> TASK REQUIREMENTS
Before you write out the listing, remove the pictures; everything else stays exactly as it is.

> DATA BELOW
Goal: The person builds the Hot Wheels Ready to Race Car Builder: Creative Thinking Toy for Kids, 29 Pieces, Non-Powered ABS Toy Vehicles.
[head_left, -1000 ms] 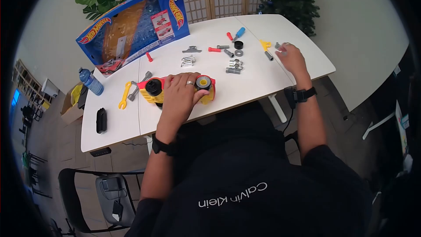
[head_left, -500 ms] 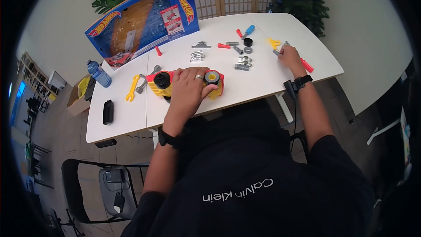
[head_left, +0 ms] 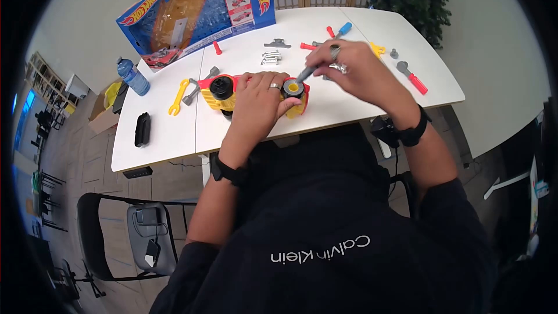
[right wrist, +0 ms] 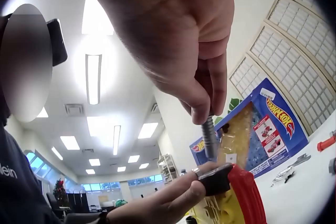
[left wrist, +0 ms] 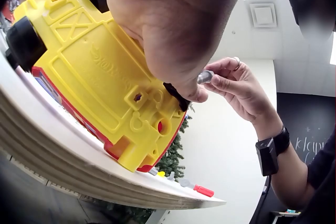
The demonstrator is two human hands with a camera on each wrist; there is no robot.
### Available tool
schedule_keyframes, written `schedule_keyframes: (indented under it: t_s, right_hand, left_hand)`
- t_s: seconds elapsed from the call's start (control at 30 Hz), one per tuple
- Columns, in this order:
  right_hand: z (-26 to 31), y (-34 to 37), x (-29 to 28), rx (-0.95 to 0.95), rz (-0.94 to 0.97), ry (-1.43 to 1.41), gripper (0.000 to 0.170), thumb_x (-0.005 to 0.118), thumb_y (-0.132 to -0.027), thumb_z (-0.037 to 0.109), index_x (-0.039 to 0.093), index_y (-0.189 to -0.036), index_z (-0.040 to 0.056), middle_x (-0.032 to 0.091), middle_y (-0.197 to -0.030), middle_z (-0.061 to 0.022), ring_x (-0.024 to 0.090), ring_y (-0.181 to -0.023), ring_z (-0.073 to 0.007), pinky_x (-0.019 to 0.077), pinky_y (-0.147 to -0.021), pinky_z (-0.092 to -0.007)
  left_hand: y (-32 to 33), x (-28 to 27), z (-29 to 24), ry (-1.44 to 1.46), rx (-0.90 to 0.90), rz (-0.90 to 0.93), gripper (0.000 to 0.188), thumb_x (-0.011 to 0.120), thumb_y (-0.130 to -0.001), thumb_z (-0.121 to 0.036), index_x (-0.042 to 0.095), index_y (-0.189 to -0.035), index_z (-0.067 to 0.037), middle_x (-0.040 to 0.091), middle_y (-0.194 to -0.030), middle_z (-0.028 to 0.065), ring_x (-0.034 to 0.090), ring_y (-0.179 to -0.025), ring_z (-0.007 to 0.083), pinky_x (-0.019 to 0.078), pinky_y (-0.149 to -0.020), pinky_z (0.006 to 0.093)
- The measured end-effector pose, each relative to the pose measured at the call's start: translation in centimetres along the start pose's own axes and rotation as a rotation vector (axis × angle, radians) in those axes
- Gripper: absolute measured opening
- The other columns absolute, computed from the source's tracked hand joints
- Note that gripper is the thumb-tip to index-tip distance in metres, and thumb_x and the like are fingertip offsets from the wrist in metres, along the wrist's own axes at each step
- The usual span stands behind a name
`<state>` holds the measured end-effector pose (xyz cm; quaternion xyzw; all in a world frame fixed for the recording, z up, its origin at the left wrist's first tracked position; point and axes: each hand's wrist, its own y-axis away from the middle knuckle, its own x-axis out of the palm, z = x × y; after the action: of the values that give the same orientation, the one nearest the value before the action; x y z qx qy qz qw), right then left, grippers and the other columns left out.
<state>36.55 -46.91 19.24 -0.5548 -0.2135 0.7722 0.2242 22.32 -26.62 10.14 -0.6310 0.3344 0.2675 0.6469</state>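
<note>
A yellow-and-red toy car lies on its side near the table's front edge. My left hand grips it from above, thumb beside the wheel, which has a grey rim and yellow centre. Another black wheel shows at the car's left end. Between thumb and fingers, my right hand pinches a grey threaded bolt. Its lower end points down close over the wheel at the right end. Part of the car's upper side is hidden under my left hand.
Behind the car stands a blue toy box. A yellow wrench, water bottle and black case are to the left. Rightward lie a red-handled tool and a small grey bolt. Silver pieces sit behind the car.
My right hand has reached to small parts at the table's right side, taken up the grey bolt and brought it left over the wheel. My left hand stays on the toy car.
</note>
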Motion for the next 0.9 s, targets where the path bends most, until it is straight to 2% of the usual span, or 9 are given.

> RESULT FOR THIS TASK
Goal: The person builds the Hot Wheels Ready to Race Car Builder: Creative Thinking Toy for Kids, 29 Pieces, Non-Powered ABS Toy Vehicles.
[head_left, -1000 ms] 
[head_left, -500 ms] 
[head_left, +0 ms] 
[right wrist, +0 ms] 
[left wrist, +0 ms] 
The demonstrator is two human hands with a camera on each wrist; there is no robot.
### Available tool
schedule_keyframes, written `schedule_keyframes: (indented under it: t_s, right_hand, left_hand)`
- t_s: seconds elapsed from the call's start (control at 30 Hz), one per tuple
- Columns, in this order:
  right_hand: z (-26 to 31), y (-34 to 37), x (-29 to 28), rx (-0.95 to 0.95), rz (-0.94 to 0.97), ry (-1.43 to 1.41), gripper (0.000 to 0.170), thumb_x (-0.005 to 0.118), thumb_y (-0.132 to -0.027), thumb_z (-0.037 to 0.109), index_x (-0.039 to 0.093), index_y (-0.189 to -0.036), index_z (-0.040 to 0.056), middle_x (-0.032 to 0.091), middle_y (-0.197 to -0.030), middle_z (-0.061 to 0.022), ring_x (-0.024 to 0.090), ring_y (-0.181 to -0.023), ring_z (-0.073 to 0.007), pinky_x (-0.019 to 0.077), pinky_y (-0.147 to -0.021), pinky_z (-0.092 to -0.007)
  left_hand: y (-32 to 33), x (-28 to 27), z (-29 to 24), ry (-1.44 to 1.46), rx (-0.90 to 0.90), rz (-0.90 to 0.93), gripper (0.000 to 0.188), thumb_x (-0.011 to 0.120), thumb_y (-0.130 to -0.001), thumb_z (-0.121 to 0.036), index_x (-0.042 to 0.095), index_y (-0.189 to -0.035), index_z (-0.067 to 0.037), middle_x (-0.040 to 0.091), middle_y (-0.194 to -0.030), middle_z (-0.028 to 0.065), ring_x (-0.034 to 0.090), ring_y (-0.179 to -0.025), ring_z (-0.007 to 0.083), pinky_x (-0.019 to 0.078), pinky_y (-0.149 to -0.020), pinky_z (0.006 to 0.093)
- The measured end-effector pose, each relative to the pose measured at the call's start: translation in centimetres along the start pose's own axes and rotation as a rotation vector (axis × angle, radians) in those axes
- Gripper: absolute measured opening
- The other columns absolute, computed from the source's tracked hand joints
- Note that gripper is the thumb-tip to index-tip distance in metres, and thumb_x and the like are fingertip offsets from the wrist in metres, along the wrist's own axes at each step
- The usual span stands behind a name
`<state>` holds the measured end-effector pose (xyz cm; quaternion xyzw; all in a world frame fixed for the recording, z up, its origin at the left wrist's first tracked position; point and axes: each hand's wrist, its own y-axis away from the middle knuckle, its own x-axis out of the palm, z = x × y; after the action: of the values that give the same orientation, the one nearest the value before the action; x y z qx qy qz qw), right then left, grippers and the other columns left out.
<state>36.55 -46.91 19.24 -0.5548 -0.2135 0.7722 0.2242 22.32 -26.62 10.14 -0.6310 0.3344 0.2675 0.6469</state>
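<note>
A yellow-and-red toy car lies on its side near the table's front edge. My left hand grips it from above, thumb beside the wheel, which has a grey rim and yellow centre. Another black wheel shows at the car's left end. Between thumb and fingers, my right hand pinches a grey threaded bolt. Its lower end points down close over the wheel at the right end. Part of the car's upper side is hidden under my left hand.
Behind the car stands a blue toy box. A yellow wrench, water bottle and black case are to the left. Rightward lie a red-handled tool and a small grey bolt. Silver pieces sit behind the car.
My right hand has reached to small parts at the table's right side, taken up the grey bolt and brought it left over the wheel. My left hand stays on the toy car.
</note>
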Motion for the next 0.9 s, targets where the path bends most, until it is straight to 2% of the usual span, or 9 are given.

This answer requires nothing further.